With just hours until the Games get underway, it’s fair to say that Britain is quite excited by the Olympics.

But getting to this point has been a long journey – and not always a smooth one. Here are seven investigations exploring the bumpier side of the Games. Tell us about other London Olympic investigations that caught your eye.

A word from our sponsors

The Olympic flame arrives at the stadium today after a 70-day national relay that has seen 8,000 people carry the torch through towns and cities across the UK. But who were these torchbearers and how were they picked?

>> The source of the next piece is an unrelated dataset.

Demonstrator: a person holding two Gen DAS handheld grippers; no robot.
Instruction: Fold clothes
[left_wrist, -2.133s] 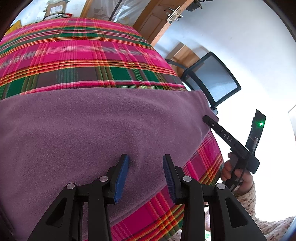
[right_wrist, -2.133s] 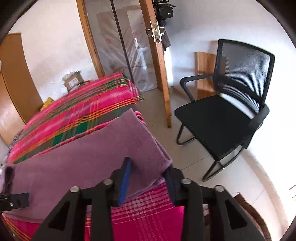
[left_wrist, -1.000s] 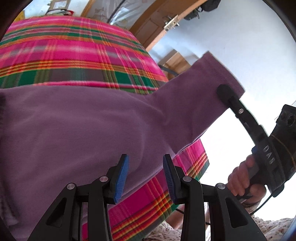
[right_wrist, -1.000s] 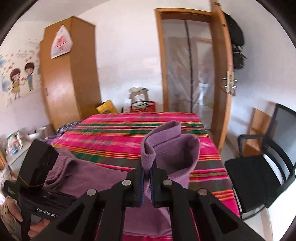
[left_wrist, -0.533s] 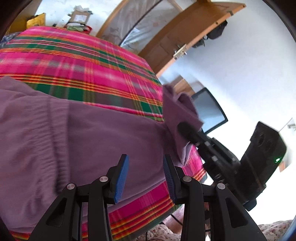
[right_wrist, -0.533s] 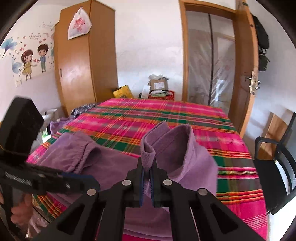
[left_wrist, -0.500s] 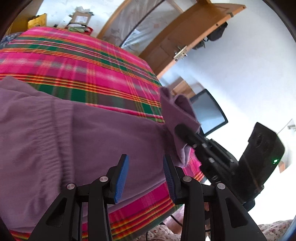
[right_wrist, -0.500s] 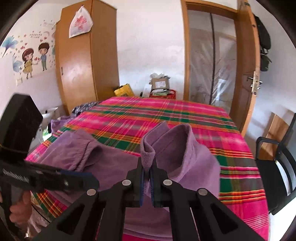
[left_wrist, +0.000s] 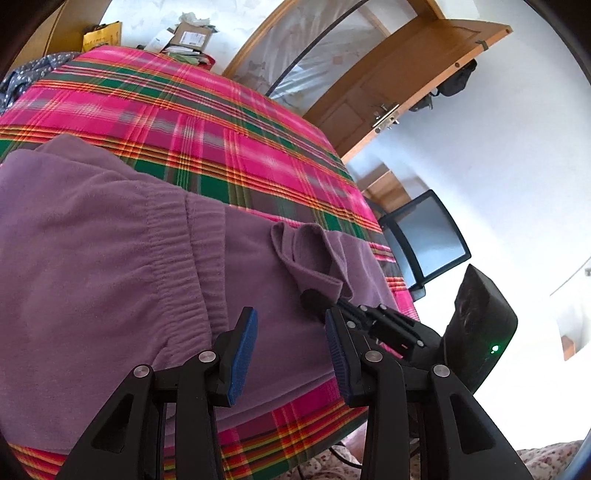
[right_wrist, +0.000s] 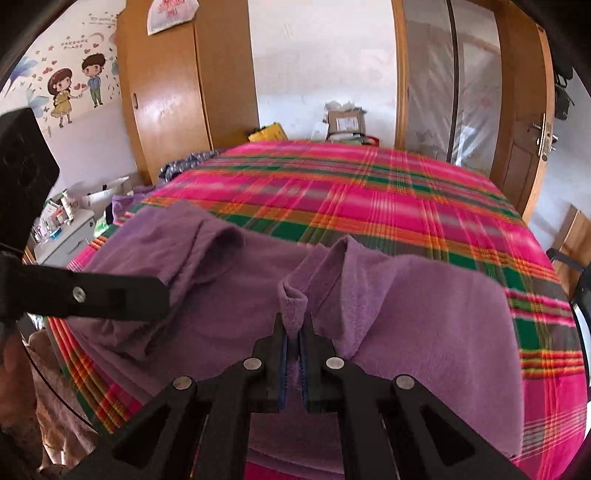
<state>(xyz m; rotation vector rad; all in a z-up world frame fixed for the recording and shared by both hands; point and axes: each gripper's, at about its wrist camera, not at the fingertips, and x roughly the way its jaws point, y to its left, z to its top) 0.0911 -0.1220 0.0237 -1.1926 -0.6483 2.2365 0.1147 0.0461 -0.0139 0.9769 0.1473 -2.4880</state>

The Guardian joined forces with Help Me Investigate, a crowdsourced investigative journalism website, to crunch the data – and discovered some unusual choices, many of which had a distinctly corporate tint. Members of Adidas’ marketing team, £900,000-a-year senior director at Next, and mining giant ArcelorMittal’s founder Lakshmi Mittal, the world’s 21st richest man, are just some of the thousands of corporate nominations who’ve helped carry the Olympic flame to Stratford.

Olympic tax break

Ethical Consumer magazine revealed many of the 2012 official sponsors would not be paying tax on their profits from the Games thanks to an agreement between the UK’s tax authority, HMRC and the International Olympic Committee.

Campaigning network, 38 Degrees were incensed and organised an online petition. They began by targeting McDonalds’ tax affairs. Word spread and the petition soon had hundreds of thousands of signatures.

In a subsequent email to the petition’s signatories, 38 Degrees wrote: ’Moments after launching the petition calling on companies like McDonald’s to give up their Olympic tax breaks, their rattled PR team were on the phone. Minutes later [McDonalds] publicly confirmed they wouldn’t be taking up the tax dodge.’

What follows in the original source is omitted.